Say how many of the lines below include the word "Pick". Only the number should be given.

#### [Source data]
-------------------------

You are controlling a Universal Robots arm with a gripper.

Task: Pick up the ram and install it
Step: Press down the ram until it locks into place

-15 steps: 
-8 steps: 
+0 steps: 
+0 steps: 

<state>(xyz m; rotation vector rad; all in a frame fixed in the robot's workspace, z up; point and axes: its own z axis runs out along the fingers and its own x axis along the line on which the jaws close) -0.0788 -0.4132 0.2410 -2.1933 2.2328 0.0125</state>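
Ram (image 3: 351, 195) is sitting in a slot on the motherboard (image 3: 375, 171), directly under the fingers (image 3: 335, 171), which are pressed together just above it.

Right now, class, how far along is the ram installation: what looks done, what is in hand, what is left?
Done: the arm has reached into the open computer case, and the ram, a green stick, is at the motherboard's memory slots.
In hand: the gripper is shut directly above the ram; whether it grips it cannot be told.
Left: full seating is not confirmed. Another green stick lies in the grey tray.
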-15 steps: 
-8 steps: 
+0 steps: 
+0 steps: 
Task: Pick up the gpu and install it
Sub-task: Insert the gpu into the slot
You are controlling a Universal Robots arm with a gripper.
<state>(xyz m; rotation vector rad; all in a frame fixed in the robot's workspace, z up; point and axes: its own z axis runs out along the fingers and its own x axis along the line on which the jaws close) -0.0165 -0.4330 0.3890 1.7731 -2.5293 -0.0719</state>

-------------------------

#### [YOUR SOLUTION]
2